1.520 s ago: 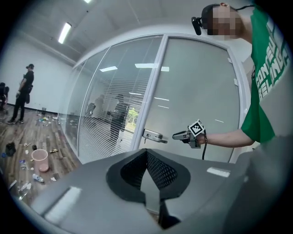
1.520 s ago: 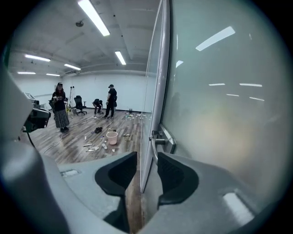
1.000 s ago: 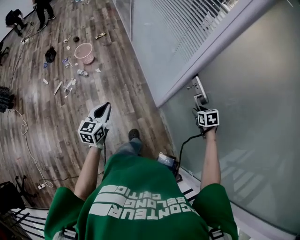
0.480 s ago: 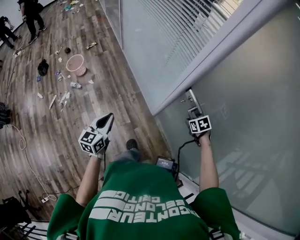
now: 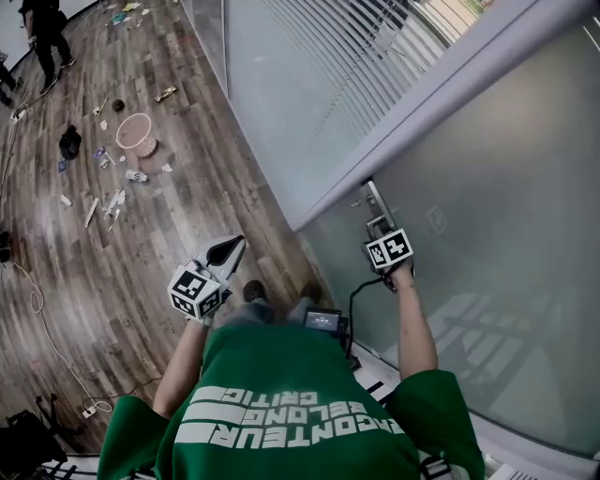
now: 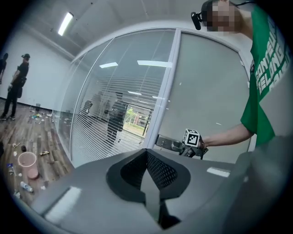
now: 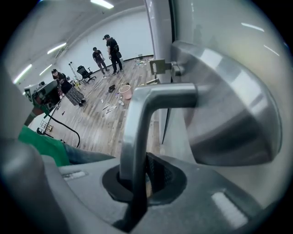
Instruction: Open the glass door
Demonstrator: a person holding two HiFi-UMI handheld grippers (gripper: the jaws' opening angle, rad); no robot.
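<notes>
The glass door (image 5: 497, 187) is a frosted panel at the right of the head view, closed against a pale grey frame post (image 5: 422, 103). Its metal door handle (image 5: 373, 204) sits at the door's left edge, just beside that post.

The right gripper (image 5: 380, 228) points steeply down at the handle. In the right gripper view its fingers (image 7: 158, 171) have just been closing and are now clamped on the door handle (image 7: 137, 123). The bent lever runs down between them, and the dark mesh pad presses against its side. Above the fingers the lever turns toward a rounded metal housing (image 7: 229, 114) on the door.

The left gripper (image 5: 228, 251) is held out over the wooden floor (image 5: 187, 206), well apart from the door and pointing roughly level. The left gripper view shows its fingers (image 6: 160, 171) together along a single seam with nothing between them. Past them that view takes in the right gripper (image 6: 192, 137) at the door handle (image 6: 170, 145).

Left of the frame post stands a glass wall with slatted blinds (image 5: 309, 75) behind it. Toward the far left of the floor a pink basket (image 5: 138, 134) stands among scattered litter (image 5: 112, 197). A person in dark clothes (image 5: 42, 28) stands at the floor's far left corner. The person holding the grippers wears a green shirt (image 5: 281, 412), and a small screen (image 5: 322, 321) shows in front of it.
</notes>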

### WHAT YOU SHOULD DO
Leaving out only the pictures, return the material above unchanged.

### PROBLEM SOLUTION
1.520 s ago: 
1.520 s ago: 
1.000 s ago: 
0.480 s ago: 
now: 
now: 
now: 
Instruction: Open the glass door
Demonstrator: a person holding two HiFi-UMI handheld grippers (gripper: the jaws' opening angle, rad); no robot.
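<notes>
The glass door (image 5: 497, 187) is a frosted panel at the right of the head view, closed against a pale grey frame post (image 5: 422, 103). Its metal door handle (image 5: 373, 204) sits at the door's left edge, just beside that post.

The right gripper (image 5: 380, 228) points steeply down at the handle. In the right gripper view its fingers (image 7: 158, 171) have just been closing and are now clamped on the door handle (image 7: 137, 123). The bent lever runs down between them, and the dark mesh pad presses against its side. Above the fingers the lever turns toward a rounded metal housing (image 7: 229, 114) on the door.

The left gripper (image 5: 228, 251) is held out over the wooden floor (image 5: 187, 206), well apart from the door and pointing roughly level. The left gripper view shows its fingers (image 6: 160, 171) together along a single seam with nothing between them. Past them that view takes in the right gripper (image 6: 192, 137) at the door handle (image 6: 170, 145).

Left of the frame post stands a glass wall with slatted blinds (image 5: 309, 75) behind it. Toward the far left of the floor a pink basket (image 5: 138, 134) stands among scattered litter (image 5: 112, 197). A person in dark clothes (image 5: 42, 28) stands at the floor's far left corner. The person holding the grippers wears a green shirt (image 5: 281, 412), and a small screen (image 5: 322, 321) shows in front of it.
</notes>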

No additional output is required for this exercise.